Line count for "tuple": tally the lines of the records below that contain it, and give only that number.
Extracted data START
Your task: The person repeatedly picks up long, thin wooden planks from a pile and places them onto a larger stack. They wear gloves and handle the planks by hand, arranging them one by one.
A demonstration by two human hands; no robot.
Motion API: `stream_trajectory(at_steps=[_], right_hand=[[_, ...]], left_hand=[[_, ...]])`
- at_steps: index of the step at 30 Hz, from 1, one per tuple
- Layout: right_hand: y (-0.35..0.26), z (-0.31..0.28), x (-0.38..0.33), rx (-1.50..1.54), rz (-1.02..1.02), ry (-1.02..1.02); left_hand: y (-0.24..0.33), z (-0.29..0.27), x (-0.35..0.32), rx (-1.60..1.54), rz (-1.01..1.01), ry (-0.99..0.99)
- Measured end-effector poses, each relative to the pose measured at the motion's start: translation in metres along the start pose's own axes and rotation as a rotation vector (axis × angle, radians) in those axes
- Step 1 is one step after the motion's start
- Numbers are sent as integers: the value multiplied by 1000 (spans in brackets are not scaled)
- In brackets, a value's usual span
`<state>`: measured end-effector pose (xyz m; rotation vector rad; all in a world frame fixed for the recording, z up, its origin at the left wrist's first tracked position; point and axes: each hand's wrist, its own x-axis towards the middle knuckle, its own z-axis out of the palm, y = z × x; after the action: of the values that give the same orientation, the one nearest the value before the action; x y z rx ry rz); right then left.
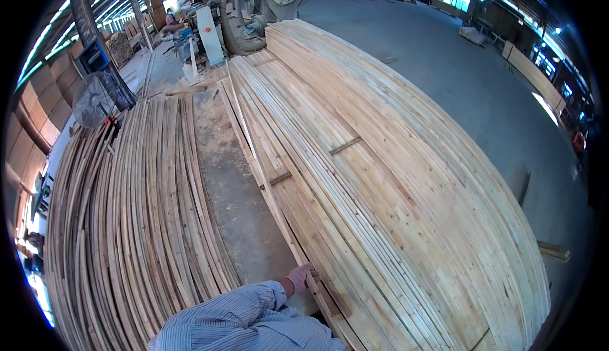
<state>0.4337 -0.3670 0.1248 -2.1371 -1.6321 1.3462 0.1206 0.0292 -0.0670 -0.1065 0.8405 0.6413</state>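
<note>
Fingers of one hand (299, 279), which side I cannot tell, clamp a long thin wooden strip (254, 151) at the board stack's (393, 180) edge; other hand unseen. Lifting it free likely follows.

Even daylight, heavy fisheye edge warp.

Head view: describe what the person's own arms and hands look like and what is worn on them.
Only one arm shows, and which it is cannot be told. Its long sleeve is light blue with fine white stripes, loose and creased, ending in a cuff at the wrist. The hand wears a pinkish glove. No watch, strap or marking shows.
</note>
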Motion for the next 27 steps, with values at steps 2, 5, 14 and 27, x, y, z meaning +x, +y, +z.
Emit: stream_trajectory(at_steps=[2,5,14,27], right_hand=[[-29,4,-29,3,136,58],[-67,11,-38,-28,210,89],[-163,36,11,-101,207,128],[-198,74,-4,-264,228,52]], left_hand=[[-6,38,-8,99,49,254],[1,27,-9,125,55,313],[18,13,-76,77,130,330],[234,-17,-124,114,432,275]])
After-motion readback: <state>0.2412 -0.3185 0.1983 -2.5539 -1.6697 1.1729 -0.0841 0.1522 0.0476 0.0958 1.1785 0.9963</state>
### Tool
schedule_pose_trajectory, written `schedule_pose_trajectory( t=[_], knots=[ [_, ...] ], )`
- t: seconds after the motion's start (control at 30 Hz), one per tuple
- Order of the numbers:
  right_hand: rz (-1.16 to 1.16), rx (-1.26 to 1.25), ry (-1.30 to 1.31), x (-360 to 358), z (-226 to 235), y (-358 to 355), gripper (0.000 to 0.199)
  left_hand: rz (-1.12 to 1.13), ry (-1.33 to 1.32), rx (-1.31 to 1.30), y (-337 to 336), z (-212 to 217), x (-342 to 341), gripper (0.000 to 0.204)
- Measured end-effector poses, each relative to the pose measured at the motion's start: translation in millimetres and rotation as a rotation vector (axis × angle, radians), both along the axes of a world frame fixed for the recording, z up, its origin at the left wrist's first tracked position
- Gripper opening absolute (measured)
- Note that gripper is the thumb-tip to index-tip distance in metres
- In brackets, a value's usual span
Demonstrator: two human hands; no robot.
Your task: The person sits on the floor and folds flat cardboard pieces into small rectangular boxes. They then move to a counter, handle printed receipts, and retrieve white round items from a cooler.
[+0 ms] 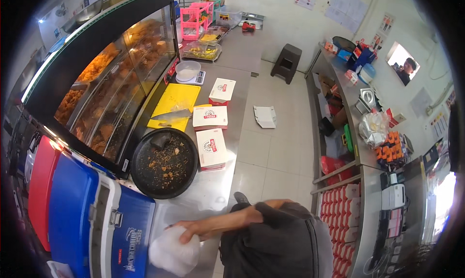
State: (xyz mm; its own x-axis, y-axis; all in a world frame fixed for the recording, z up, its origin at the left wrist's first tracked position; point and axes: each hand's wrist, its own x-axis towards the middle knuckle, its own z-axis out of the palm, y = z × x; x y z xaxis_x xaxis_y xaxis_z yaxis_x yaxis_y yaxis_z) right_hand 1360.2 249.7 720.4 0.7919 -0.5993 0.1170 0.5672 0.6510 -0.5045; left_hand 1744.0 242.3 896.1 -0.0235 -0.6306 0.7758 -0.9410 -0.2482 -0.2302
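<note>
My right hand (190, 231) reaches across my body to the left and grips the top of a crumpled white plastic bag (173, 253) at the near end of the steel counter (213, 191). The bag sits beside a blue and white cooler box (97, 220). My left hand is out of sight. Further along the counter lie a round black tray (164, 163) strewn with fried crumbs and three red and white food boxes (211, 147).
A yellow cutting board (177, 100) holds a cleaver. Behind it stand a small scale with a bowl (190, 74) and pink racks. A glass warmer case (111, 89) of fried chicken lines the left. A flat box (265, 116) lies on the tiled floor, near a dark stool (286, 60).
</note>
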Motion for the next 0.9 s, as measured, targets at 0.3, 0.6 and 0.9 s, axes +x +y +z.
schedule_pose_trajectory(
  t=[0.3,0.6,0.9],
  knots=[
    [-0.380,0.684,-0.153,-177,-98,71,0.050,-0.563,0.718,0.374,-5,-139,-309,0.029],
    [-0.900,0.818,-0.091,-364,-107,111,0.048,-0.675,0.923,0.474,-16,-181,-492,0.028],
    [-1.428,0.669,-0.371,-484,-81,144,0.055,-1.032,1.157,0.917,-62,-203,-676,0.026]
  ],
)
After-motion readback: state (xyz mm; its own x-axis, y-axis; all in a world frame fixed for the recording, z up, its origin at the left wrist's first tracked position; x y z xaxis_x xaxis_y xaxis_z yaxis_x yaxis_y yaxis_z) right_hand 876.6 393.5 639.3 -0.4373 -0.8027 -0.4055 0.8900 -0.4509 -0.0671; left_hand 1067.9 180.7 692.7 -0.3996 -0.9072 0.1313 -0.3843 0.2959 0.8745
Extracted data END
# Problem solution
2